- _REQUIREMENT_: Your answer must be an exact copy of every record below.

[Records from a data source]
>>>>>

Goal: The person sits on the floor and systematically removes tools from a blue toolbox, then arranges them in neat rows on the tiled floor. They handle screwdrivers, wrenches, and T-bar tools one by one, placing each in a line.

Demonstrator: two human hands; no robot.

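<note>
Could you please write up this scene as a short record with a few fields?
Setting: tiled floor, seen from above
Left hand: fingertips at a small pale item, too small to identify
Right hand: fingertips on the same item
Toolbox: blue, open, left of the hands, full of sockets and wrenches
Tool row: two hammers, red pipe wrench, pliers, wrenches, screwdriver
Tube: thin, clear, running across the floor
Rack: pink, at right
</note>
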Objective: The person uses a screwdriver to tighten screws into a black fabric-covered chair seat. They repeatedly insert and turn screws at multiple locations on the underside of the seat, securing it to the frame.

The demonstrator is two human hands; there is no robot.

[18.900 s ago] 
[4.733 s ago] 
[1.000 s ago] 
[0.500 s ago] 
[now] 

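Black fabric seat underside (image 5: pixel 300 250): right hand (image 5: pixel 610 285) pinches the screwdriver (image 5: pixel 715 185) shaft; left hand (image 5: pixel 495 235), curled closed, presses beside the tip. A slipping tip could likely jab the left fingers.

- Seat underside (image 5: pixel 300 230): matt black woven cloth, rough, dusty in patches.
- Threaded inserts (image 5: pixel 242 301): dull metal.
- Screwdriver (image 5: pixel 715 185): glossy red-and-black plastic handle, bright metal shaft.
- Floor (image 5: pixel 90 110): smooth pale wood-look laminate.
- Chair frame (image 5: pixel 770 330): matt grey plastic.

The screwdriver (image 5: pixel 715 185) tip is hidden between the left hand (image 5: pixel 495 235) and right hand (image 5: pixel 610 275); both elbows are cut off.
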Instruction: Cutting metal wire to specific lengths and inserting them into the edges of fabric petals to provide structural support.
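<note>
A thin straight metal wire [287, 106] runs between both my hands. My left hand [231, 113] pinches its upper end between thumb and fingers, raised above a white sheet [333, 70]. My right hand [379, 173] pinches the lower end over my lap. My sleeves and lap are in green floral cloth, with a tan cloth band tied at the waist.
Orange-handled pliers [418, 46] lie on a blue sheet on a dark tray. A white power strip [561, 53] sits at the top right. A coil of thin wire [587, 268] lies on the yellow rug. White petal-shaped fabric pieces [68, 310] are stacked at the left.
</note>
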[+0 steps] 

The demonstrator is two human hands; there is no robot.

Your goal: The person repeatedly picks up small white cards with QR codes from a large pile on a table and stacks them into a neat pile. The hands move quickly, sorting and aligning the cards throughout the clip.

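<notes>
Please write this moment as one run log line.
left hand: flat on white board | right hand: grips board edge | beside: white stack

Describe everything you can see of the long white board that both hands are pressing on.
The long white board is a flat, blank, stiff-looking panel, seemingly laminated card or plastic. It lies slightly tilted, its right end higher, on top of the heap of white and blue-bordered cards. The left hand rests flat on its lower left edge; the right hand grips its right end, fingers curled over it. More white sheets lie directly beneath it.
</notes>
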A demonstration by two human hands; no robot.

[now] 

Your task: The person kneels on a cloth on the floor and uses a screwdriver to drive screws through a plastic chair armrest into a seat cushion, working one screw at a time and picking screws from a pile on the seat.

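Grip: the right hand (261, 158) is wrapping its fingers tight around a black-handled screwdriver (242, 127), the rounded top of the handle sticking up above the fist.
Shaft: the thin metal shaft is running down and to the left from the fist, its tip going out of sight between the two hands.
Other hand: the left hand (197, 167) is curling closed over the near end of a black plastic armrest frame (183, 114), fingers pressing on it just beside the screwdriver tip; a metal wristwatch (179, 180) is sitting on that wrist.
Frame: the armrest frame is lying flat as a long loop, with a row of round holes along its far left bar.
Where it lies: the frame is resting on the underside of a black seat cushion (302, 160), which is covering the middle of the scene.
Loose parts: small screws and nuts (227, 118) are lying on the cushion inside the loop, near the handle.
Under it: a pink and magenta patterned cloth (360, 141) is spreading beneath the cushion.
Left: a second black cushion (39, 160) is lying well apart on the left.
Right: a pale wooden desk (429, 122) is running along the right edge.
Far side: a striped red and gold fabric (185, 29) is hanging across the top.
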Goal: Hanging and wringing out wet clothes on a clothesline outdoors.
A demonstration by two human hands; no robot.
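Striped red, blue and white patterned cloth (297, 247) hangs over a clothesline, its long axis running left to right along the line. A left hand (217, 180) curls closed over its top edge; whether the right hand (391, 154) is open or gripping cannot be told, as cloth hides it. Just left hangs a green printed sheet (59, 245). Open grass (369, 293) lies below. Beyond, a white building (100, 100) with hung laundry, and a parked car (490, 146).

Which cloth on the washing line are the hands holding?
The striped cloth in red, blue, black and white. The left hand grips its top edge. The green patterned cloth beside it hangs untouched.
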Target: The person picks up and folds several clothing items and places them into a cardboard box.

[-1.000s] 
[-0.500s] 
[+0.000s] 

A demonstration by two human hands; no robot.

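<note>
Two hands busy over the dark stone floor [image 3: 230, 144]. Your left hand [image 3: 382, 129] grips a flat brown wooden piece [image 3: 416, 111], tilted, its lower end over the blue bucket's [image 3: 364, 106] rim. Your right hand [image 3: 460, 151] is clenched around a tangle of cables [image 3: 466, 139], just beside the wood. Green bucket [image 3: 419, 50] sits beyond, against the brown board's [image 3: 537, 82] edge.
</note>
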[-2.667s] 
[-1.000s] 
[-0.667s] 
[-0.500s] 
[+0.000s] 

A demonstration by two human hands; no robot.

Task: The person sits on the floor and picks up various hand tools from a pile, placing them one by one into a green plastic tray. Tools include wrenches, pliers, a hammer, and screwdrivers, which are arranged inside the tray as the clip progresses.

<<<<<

- _RESULT BELOW_:
Goal: The person sits on the floor and systematically removes tools from a blue toolbox, then arranges them in neat rows on the tiled floor. They handle screwdrivers, wrenches, and T-bar tools one by one, placing each in a line.

Demonstrator: two human hands; no robot.

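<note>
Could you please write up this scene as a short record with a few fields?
Setting: tiled floor, seen from above
Left hand: fingertips at a small pale item, too small to identify
Right hand: fingertips on the same item
Toolbox: blue, open, left of the hands, full of sockets and wrenches
Tool row: two hammers, red pipe wrench, pliers, wrenches, screwdriver
Tube: thin, clear, running across the floor
Rack: pink, at right
</note>
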Objective: The person uses a screwdriver to tighten screws into a black fabric-covered chair seat. They repeatedly insert and turn screws at multiple locations on the underside of the seat, securing it to the frame.

The demonstrator is two human hands; there is no robot.

[18.900 s ago] 
[4.733 s ago] 
[1.000 s ago] 
[0.500 s ago] 
[now] 

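Black fabric seat underside (image 5: pixel 300 250): right hand (image 5: pixel 610 285) pinches the screwdriver (image 5: pixel 715 185) shaft; left hand (image 5: pixel 495 235), curled closed, presses beside the tip. A slipping tip could likely jab the left fingers.

- Seat underside (image 5: pixel 300 230): matt black woven cloth, rough, dusty in patches.
- Threaded inserts (image 5: pixel 242 301): dull metal.
- Screwdriver (image 5: pixel 715 185): glossy red-and-black plastic handle, bright metal shaft.
- Floor (image 5: pixel 90 110): smooth pale wood-look laminate.
- Chair frame (image 5: pixel 770 330): matt grey plastic.

The screwdriver (image 5: pixel 715 185) tip is hidden between the left hand (image 5: pixel 495 235) and right hand (image 5: pixel 610 275); both elbows are cut off.
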Instruction: Cutting metal wire to specific lengths and inserting them into the edges of fabric petals to provide structural support.
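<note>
A thin straight metal wire [287, 106] runs between both my hands. My left hand [231, 113] pinches its upper end between thumb and fingers, raised above a white sheet [333, 70]. My right hand [379, 173] pinches the lower end over my lap. My sleeves and lap are in green floral cloth, with a tan cloth band tied at the waist.
Orange-handled pliers [418, 46] lie on a blue sheet on a dark tray. A white power strip [561, 53] sits at the top right. A coil of thin wire [587, 268] lies on the yellow rug. White petal-shaped fabric pieces [68, 310] are stacked at the left.
</note>
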[+0 steps] 

The demonstrator is two human hands; there is no robot.

Your goal: The person repeatedly picks up small white cards with QR codes from a large pile on a table and stacks them into a neat pile. The hands move quickly, sorting and aligning the cards throughout the clip.

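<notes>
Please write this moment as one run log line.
left hand: flat on white board | right hand: grips board edge | beside: white stack

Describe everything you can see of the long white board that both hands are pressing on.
The long white board is a flat, blank, stiff-looking panel, seemingly laminated card or plastic. It lies slightly tilted, its right end higher, on top of the heap of white and blue-bordered cards. The left hand rests flat on its lower left edge; the right hand grips its right end, fingers curled over it. More white sheets lie directly beneath it.
</notes>
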A demonstration by two human hands; no robot.

[now] 

Your task: The person kneels on a cloth on the floor and uses a screwdriver to drive screws through a plastic chair armrest into a seat cushion, working one screw at a time and picking screws from a pile on the seat.

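Grip: the right hand (261, 158) is wrapping its fingers tight around a black-handled screwdriver (242, 127), the rounded top of the handle sticking up above the fist.
Shaft: the thin metal shaft is running down and to the left from the fist, its tip going out of sight between the two hands.
Other hand: the left hand (197, 167) is curling closed over the near end of a black plastic armrest frame (183, 114), fingers pressing on it just beside the screwdriver tip; a metal wristwatch (179, 180) is sitting on that wrist.
Frame: the armrest frame is lying flat as a long loop, with a row of round holes along its far left bar.
Where it lies: the frame is resting on the underside of a black seat cushion (302, 160), which is covering the middle of the scene.
Loose parts: small screws and nuts (227, 118) are lying on the cushion inside the loop, near the handle.
Under it: a pink and magenta patterned cloth (360, 141) is spreading beneath the cushion.
Left: a second black cushion (39, 160) is lying well apart on the left.
Right: a pale wooden desk (429, 122) is running along the right edge.
Far side: a striped red and gold fabric (185, 29) is hanging across the top.
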Goal: Hanging and wringing out wet clothes on a clothesline outdoors.
A demonstration by two human hands; no robot.
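Striped red, blue and white patterned cloth (297, 247) hangs over a clothesline, its long axis running left to right along the line. A left hand (217, 180) curls closed over its top edge; whether the right hand (391, 154) is open or gripping cannot be told, as cloth hides it. Just left hangs a green printed sheet (59, 245). Open grass (369, 293) lies below. Beyond, a white building (100, 100) with hung laundry, and a parked car (490, 146).

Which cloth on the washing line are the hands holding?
The striped cloth in red, blue, black and white. The left hand grips its top edge. The green patterned cloth beside it hangs untouched.
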Target: The person picks up and folds several clothing items and places them into a cardboard box.

[-1.000s] 
[-0.500s] 
[+0.000s] 

A demonstration by two human hands; no robot.

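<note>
Two hands busy over the dark stone floor [image 3: 230, 144]. Your left hand [image 3: 382, 129] grips a flat brown wooden piece [image 3: 416, 111], tilted, its lower end over the blue bucket's [image 3: 364, 106] rim. Your right hand [image 3: 460, 151] is clenched around a tangle of cables [image 3: 466, 139], just beside the wood. Green bucket [image 3: 419, 50] sits beyond, against the brown board's [image 3: 537, 82] edge.
</note>
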[-2.667s] 
[-1.000s] 
[-0.667s] 
[-0.500s] 
[+0.000s] 

A demonstration by two human hands; no robot.

Task: The person sits on the floor and picks up various hand tools from a pile, placing them one by one into a green plastic tray. Tools include wrenches, pliers, a hammer, and screwdrivers, which are arranged inside the tray as the clip progresses.

This exercise is done.